From (2) you get the system's transfer function

$$H(z)=\frac{Y(z)}{X(z)}=\frac14\left(1+2z^{-1}+z^{-2}\right)\tag{3}$$

Since the system is stable (any FIR filter is), the frequency response can be obtained by evaluating the transfer function on the unit circle $z=e^{j\omega}$:

$$H(e^{j\omega})=\frac14\left(1+2e^{-j\omega}+e^{-2j\omega}\right)\tag{4}$$

You also could have arrived at (4) by writing down the impulse response from (1)

$$h[k]=\frac14\left(\delta[k]+2\delta[k-1]+\delta[k-2]\right)\tag{5}$$

and taking the (discrete-time) Fourier transform, which also results in (4).
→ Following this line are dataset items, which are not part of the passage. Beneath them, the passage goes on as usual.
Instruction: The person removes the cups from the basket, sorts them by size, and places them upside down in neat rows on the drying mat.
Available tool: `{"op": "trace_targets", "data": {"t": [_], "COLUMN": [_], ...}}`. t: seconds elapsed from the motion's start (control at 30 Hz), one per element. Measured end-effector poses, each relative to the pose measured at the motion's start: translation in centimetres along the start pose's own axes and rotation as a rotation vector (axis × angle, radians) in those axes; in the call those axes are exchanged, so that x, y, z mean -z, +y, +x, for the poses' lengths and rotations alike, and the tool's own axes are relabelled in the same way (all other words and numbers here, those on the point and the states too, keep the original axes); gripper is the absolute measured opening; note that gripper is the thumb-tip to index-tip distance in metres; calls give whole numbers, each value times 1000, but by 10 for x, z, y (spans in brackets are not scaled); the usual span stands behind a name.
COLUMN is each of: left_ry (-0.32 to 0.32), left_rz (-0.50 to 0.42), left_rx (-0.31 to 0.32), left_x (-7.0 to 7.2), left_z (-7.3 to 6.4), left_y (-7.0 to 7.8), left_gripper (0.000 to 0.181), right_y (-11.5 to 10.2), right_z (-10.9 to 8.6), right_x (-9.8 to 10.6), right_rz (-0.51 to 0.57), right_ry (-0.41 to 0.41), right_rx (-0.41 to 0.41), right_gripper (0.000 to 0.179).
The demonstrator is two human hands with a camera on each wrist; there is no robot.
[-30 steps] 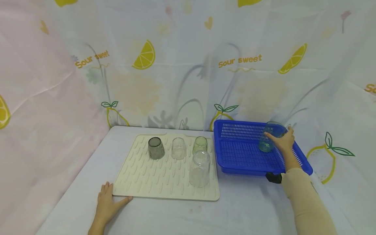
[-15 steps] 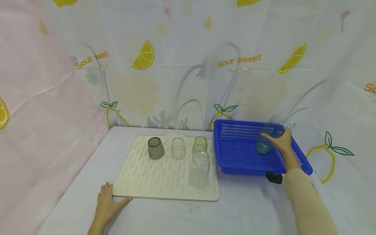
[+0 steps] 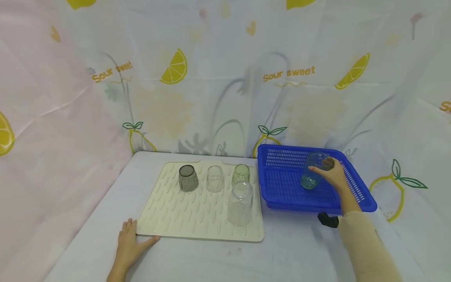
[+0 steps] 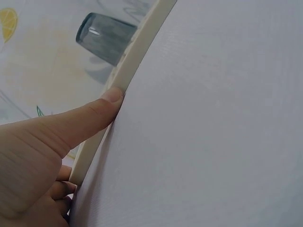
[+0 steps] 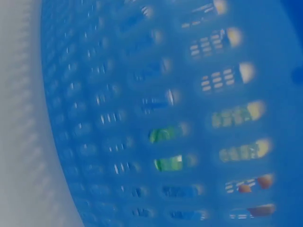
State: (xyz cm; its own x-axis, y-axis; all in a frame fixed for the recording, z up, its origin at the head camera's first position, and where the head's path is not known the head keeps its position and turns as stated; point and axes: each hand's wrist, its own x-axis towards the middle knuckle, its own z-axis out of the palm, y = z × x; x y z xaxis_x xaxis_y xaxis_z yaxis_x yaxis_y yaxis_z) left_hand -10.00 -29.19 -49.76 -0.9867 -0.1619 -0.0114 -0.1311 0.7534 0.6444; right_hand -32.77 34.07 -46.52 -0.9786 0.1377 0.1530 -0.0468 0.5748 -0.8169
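In the head view my right hand (image 3: 334, 174) grips a tall blue-green glass tumbler (image 3: 310, 181), tilted, inside the blue slotted basket (image 3: 299, 205). The right wrist view is filled by the basket wall (image 5: 189, 132), with bits of green showing through its slots. At the front left corner of the cream drying mat (image 3: 186, 217) rests my left hand (image 3: 127, 246), fingers along the side edge and thumb spread along the front edge. Close up in the left wrist view, the thumb (image 4: 90, 116) presses that edge.
On the mat stand a grey glass (image 3: 188, 180), a clear glass (image 3: 215, 180) and a green glass (image 3: 241, 171) in a back row. A tall clear glass (image 3: 240, 207) stands upright before the green one. A lemon-print curtain (image 3: 218, 78) hangs behind the white table (image 3: 197, 262).
My right hand has moved the blue-green tumbler left and toward me within the basket, from near its right wall. The left hand keeps its place at the mat corner.
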Motion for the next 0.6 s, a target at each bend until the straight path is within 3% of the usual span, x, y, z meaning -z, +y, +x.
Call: {"op": "trace_targets", "data": {"t": [0.13, 0.3, 0.5, 0.6], "left_ry": [-3, -19, -4, 39], "left_rz": [0, -4, 5, 9], "left_rx": [18, 46, 32, -4], "left_x": [0, 2, 3, 2], "left_z": [0, 0, 1, 1], "left_y": [1, 3, 8, 12], "left_gripper": [104, 105, 108, 108], "right_y": [-34, -73, -63, -81], "right_z": [-23, -46, -41, -51], "right_x": [0, 7, 16, 23], "right_rz": [-7, 90, 211, 206], "right_ry": [-4, -29, -40, -55], "right_rx": [10, 15, 97, 133], "right_gripper": [104, 97, 81, 78]}}
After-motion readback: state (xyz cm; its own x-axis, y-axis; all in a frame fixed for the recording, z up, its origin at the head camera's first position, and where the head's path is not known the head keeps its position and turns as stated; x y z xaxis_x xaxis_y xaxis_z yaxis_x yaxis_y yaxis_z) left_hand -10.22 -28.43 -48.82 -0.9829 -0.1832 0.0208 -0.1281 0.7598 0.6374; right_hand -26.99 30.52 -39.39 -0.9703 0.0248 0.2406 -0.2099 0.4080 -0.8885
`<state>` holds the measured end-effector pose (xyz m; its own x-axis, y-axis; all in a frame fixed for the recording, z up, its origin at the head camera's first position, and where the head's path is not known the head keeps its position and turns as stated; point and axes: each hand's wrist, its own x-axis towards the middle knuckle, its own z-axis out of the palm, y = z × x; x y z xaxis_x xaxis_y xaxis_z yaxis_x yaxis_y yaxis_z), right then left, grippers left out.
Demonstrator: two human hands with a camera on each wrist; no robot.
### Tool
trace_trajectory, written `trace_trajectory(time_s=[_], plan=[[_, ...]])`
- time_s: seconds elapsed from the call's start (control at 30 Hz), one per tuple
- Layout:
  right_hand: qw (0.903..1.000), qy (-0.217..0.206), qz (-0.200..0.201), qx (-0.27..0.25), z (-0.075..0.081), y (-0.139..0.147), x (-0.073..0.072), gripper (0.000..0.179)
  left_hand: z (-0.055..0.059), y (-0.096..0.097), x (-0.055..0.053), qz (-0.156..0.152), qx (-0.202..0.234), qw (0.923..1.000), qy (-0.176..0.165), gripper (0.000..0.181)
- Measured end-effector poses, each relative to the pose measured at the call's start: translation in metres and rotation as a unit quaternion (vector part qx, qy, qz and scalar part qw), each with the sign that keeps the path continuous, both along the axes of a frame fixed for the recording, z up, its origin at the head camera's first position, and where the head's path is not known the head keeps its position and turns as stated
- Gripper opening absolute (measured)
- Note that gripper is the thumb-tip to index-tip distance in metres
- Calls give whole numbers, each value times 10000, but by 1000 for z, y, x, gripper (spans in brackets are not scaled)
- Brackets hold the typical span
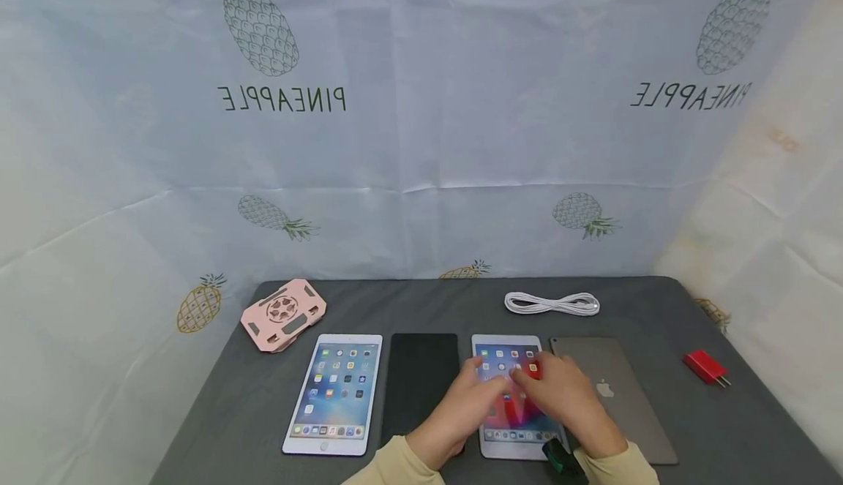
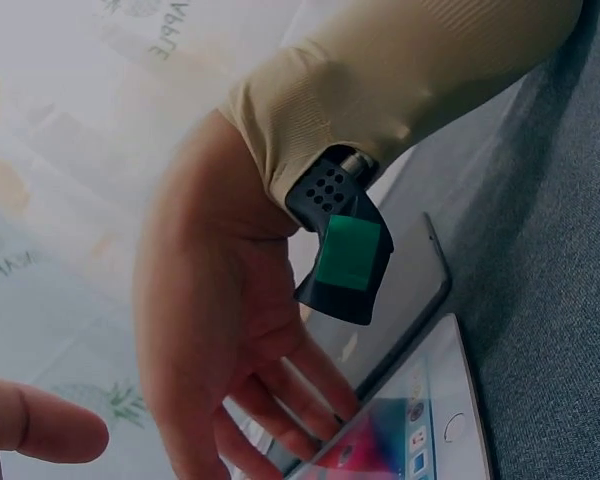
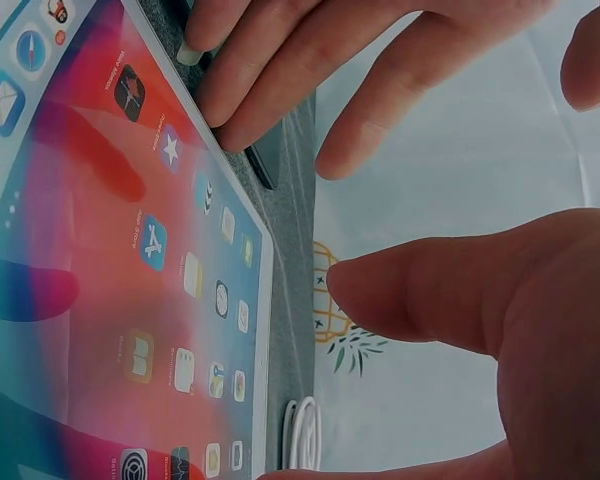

Finally, a few notes concerning misconceptions in your question:

  • $\mathcal{L}$ usually denotes the Laplace transform, which is defined for continuous functions. $X(z)$ is the $\mathcal{Z}$-transform of the sequence $x[k]$, which can be written as $X(z)=\mathcal{Z}\{x[k]\}$.

  • The frequency response of a linear time-invariant (LTI) system is the Fourier transform of the system's impulse response: $H(e^{j\omega})=\mathcal{F}\{h[k]\}$, not the Fourier transform of $H(z)$ (which you seem to think, judging from the last equation in your question).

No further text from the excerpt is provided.